The first Black Check hasn't been created yet. Will it ever be? What will it be worth? These questions remain open.

Supply Destruction Economics

The system is deflationary by design:

  • Maximum possible Originals: 8,015
  • Every composite burns one token
  • Creating ∞ burns 4,095 tokens
  • Current supply continuously decreasing

As supply falls, each remaining token represents a larger fraction of the total. But compositing requires destroying tokens to create rarity. The tension between holding and burning drives the entire economic system.

What Checks Proves

1. Value Can Be Bottom-Up

Traditional NFTs: creator assigns rarity → participants receive it Checks: participants begin equal → create rarity through action

The experiment shows that value doesn't require top-down declaration. It can emerge entirely from participant choices and demonstrated commitment.

2. Verification Can Be Earned

The checkmark traditionally means "verified by authority." Checks asks: what if verification meant "verified by sacrifice"?

A 1-check token isn't rare because someone declared it rare. It's rare because someone burned 63 tokens to create it. The rarity is verifiable, permanent, and earned.

3. On-Chain Mechanics Can Be The Art

The compositing system isn't infrastructure for art — it is the art.
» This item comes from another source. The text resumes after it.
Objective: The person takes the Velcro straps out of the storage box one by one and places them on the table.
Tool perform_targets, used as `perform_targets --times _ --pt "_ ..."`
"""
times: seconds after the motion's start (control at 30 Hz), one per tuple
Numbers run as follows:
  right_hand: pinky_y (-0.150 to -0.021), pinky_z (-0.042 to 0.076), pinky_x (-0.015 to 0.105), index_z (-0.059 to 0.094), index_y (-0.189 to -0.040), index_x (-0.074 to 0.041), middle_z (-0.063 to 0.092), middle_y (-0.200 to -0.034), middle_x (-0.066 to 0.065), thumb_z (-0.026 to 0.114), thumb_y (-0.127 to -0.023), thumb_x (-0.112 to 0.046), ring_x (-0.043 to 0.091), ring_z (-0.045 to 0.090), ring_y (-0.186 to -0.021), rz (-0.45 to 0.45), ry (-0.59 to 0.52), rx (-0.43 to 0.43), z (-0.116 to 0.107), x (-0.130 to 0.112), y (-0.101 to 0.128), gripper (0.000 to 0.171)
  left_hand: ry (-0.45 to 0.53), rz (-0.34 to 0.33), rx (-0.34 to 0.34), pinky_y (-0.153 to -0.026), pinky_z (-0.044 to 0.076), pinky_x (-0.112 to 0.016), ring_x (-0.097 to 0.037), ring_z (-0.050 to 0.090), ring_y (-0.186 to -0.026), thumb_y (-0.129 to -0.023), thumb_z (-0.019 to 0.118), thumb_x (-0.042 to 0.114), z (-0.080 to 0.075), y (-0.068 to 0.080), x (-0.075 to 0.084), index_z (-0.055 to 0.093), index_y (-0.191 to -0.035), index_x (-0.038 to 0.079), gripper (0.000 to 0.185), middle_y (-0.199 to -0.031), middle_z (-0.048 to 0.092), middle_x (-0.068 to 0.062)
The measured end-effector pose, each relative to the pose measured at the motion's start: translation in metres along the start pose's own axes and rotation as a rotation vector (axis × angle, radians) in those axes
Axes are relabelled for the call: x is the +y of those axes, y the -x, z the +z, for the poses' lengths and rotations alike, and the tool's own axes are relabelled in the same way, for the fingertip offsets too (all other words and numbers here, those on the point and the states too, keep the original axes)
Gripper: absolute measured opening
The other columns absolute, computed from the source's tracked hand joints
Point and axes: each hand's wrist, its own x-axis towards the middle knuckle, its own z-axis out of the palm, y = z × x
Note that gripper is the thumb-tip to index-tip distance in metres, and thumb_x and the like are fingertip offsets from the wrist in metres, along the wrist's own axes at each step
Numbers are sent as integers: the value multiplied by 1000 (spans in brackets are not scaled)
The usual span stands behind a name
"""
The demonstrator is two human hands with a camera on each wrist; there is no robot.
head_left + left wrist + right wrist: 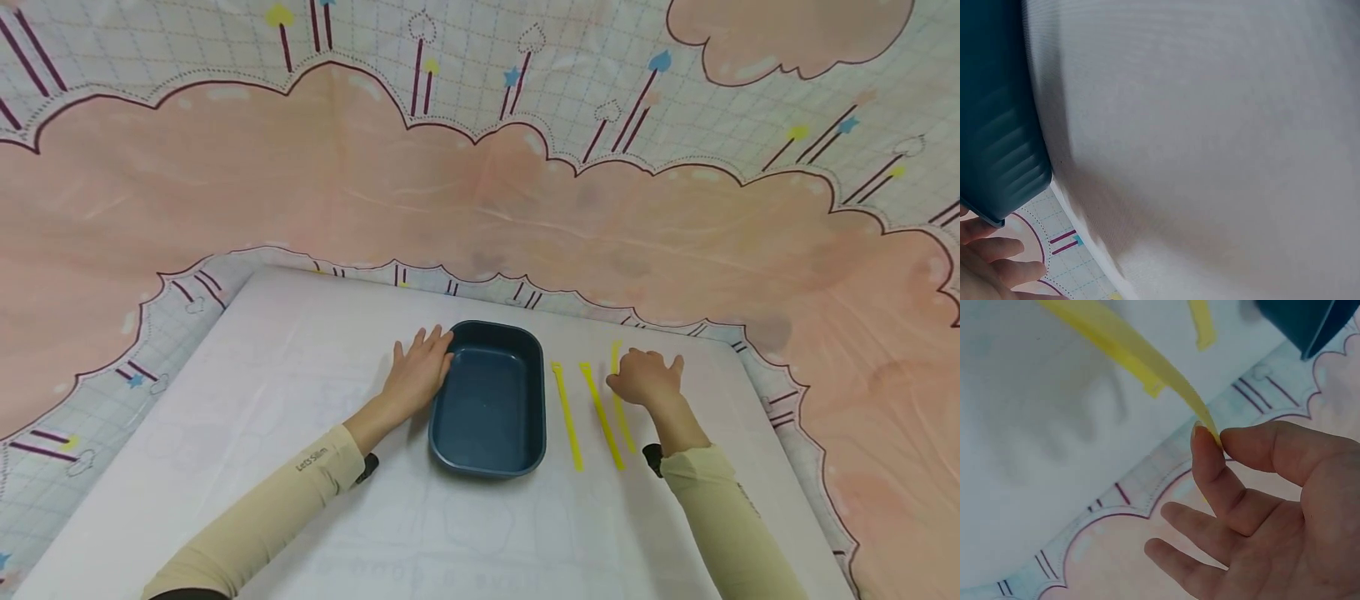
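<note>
A dark blue rectangular tray [487,400] stands in the middle of the white table [285,400]. My left hand [429,343] lies with straight fingers against the tray's left rim; the left wrist view shows the tray wall [997,125] and my fingers [994,250] beside its corner. To the right of the tray lie three yellow strips side by side [566,417] [600,410] [624,423]. My right hand [626,371] is at the far end of the rightmost one. In the right wrist view thumb and forefinger of that hand [1213,439] pinch this strip's [1122,347] tip, lifting it off the table.
A pink and checked patterned cloth [480,192] hangs behind and around the table. The table's far edge runs just beyond the tray and strips. A tray corner [1300,322] and the other strips' ends [1200,325] show in the right wrist view.
</note>
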Motion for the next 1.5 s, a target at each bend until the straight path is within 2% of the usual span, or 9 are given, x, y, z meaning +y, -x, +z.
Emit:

The smart contracts encode the conceptual framework. Interacting with the system is participating in the artwork.

Every burn is a creative act. Every composite changes the piece. The artwork isn't finished — it evolves with each participant decision.

4. Permanence Enables Meaning

Because burns are irreversible and on-chain:

  • Commitments are credible
  • History is immutable
  • Actions have weight
  • Decisions matter

This permanence is what allows bottom-up verification to function. Without it, the system would collapse into signaling without substance.

The Artwork

At its core, Checks asks:

What is verification in the internet age?

When anyone can claim anything, when credentials can be purchased, when status is mediated through platforms — what does verification mean?

Checks proposes an answer: verification through demonstrated commitment. Through permanent, on-chain sacrifice. Through actions that cannot be undone.

The checkmark doesn't certify that an authority approved you. It certifies that you were willing to destroy value to create it.

This is verification from the bottom up. Not granted, but earned. Not declared, but proven.

Technical Specifications

Contract Information

Network: Ethereum Mainnet Standard: ERC721 (modified) Solidity Version: ^0.8.17 License: MIT

Key Functions

// Migration from Editions to Originals
function mint(uint256[] calldata tokenIds, address recipient) external

// Visual transfer without compositing
function inItForTheArt(uint256 tokenId, uint256 burnId) external

// Composite two tokens
function composite(uint256 tokenId, uint256 burnId, bool swap) external

// Create the Black Check
function infinity(uint256[] calldata tokenIds) external

// Standard burn
function burn(uint256 tokenId) external

// Epoch management
function resolveEpochIfNecessary() public

// View functions
function getCheck(uint256 tokenId) external view returns (Check memory)
function svg(uint256 tokenId) external view returns (string memory)
function tokenURI(uint256 tokenId) public view returns (string memory)

Core Events

event Sacrifice(uint256 indexed burnedId, uint256 indexed tokenId);
event Composite(uint256 indexed tokenId, uint256 indexed burnedId, uint8 indexed checks);
event Infinity(uint256 indexed tokenId, uint256[] indexed burnedIds);
event NewEpoch(uint256 indexed epoch, uint64 indexed revealBlock);

Resources

Checks Website: https://checks.art/Editions Contract: 0x34eEBEE6942d8Def3c125458D1a86e0A897fd6f9Originals Contract: 0x036721e5A769Cc48B3189EFbb9ccE4471E8A48B1

Artist's Note

This artwork may or may not be notable.

It questions:

  • Is verification self-declared or externally granted?
  • Does asserting notability make it so?
  • Can bottom-up verification work?

The answer depends on what participants choose to do. Every burn is a vote. Every composite is an answer.

Version 1.0 — October 2025

This describes an experimental artwork exploring value creation, verification, and on-chain commitment. Nothing herein constitutes financial, legal, or investment advice. All compositing actions are irreversible. This artwork may or may not be notable.